Exercise details> With the line containing "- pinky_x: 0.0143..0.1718" as the starting point, output every line of the data below through its final line, character for character.
BEGIN
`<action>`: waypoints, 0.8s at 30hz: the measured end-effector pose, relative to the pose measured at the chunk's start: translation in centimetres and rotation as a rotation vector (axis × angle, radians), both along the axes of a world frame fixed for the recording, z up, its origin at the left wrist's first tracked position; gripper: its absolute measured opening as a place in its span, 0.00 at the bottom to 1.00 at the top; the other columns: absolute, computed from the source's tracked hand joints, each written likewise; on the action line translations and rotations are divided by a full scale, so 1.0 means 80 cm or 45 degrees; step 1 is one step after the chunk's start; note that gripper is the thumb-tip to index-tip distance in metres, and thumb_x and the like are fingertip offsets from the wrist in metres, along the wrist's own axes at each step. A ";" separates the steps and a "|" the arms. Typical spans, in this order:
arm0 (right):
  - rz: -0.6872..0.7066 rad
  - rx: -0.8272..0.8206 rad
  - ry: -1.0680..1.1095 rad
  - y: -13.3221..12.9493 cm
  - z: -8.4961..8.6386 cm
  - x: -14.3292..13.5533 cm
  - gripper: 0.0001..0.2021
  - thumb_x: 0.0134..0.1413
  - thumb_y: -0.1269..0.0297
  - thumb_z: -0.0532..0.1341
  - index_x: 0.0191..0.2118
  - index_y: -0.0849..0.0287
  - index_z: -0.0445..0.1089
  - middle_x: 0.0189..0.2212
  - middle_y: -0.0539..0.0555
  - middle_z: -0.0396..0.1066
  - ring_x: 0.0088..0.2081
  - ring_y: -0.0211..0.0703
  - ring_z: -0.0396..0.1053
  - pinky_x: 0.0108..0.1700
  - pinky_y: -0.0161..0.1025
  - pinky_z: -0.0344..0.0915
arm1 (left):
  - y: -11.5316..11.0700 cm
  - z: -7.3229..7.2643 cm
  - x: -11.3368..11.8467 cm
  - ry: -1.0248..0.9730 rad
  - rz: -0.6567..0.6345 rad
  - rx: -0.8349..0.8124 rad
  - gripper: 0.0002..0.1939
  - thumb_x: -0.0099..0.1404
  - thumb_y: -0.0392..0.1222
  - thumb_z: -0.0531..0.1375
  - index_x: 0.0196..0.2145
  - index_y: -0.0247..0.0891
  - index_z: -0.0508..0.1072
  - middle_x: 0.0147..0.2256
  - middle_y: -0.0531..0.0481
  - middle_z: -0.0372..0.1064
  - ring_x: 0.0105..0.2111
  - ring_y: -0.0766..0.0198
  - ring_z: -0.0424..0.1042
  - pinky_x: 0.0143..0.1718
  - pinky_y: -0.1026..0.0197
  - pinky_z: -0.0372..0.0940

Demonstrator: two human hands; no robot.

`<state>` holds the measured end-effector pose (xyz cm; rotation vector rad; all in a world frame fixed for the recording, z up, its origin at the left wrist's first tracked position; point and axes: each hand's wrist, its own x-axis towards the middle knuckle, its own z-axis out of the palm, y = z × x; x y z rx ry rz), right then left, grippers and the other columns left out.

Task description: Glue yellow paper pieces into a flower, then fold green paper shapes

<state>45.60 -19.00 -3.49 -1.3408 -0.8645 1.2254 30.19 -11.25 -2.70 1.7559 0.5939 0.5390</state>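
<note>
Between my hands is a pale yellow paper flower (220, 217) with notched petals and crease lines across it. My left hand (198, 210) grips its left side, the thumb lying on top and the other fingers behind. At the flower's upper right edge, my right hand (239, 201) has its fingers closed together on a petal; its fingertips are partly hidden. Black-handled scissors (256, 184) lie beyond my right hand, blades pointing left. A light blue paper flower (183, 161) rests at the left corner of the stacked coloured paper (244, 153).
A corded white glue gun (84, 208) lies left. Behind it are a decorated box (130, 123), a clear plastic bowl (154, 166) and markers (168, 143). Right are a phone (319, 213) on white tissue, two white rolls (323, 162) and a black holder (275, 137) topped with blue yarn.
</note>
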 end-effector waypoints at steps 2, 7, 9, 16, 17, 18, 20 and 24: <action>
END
Final answer>
  - pinky_x: 0.0143..0.1718
  - pinky_y: -0.1026..0.0197
  - pinky_z: -0.0372..0.0940

Demonstrator: two human hands; no robot.

`<state>` holds the measured end-effector pose (xyz cm; rotation vector rad; all in a world frame fixed for the recording, z up, its origin at the left wrist's first tracked position; point and axes: each hand's wrist, its own x-axis towards the middle knuckle, its own z-axis out of the palm, y = z × x; x y z rx ry rz), right then left, grippers and the other columns left out.

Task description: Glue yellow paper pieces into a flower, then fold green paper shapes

<state>45.60 -19.00 -3.49 -1.3408 -0.8645 1.2254 30.19 -11.25 -2.70 1.7559 0.5939 0.5390</state>
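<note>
Between my hands is a pale yellow paper flower (220, 217) with notched petals and crease lines across it. My left hand (198, 210) grips its left side, the thumb lying on top and the other fingers behind. At the flower's upper right edge, my right hand (239, 201) has its fingers closed together on a petal; its fingertips are partly hidden. Black-handled scissors (256, 184) lie beyond my right hand, blades pointing left. A light blue paper flower (183, 161) rests at the left corner of the stacked coloured paper (244, 153).
A corded white glue gun (84, 208) lies left. Behind it are a decorated box (130, 123), a clear plastic bowl (154, 166) and markers (168, 143). Right are a phone (319, 213) on white tissue, two white rolls (323, 162) and a black holder (275, 137) topped with blue yarn.
</note>
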 end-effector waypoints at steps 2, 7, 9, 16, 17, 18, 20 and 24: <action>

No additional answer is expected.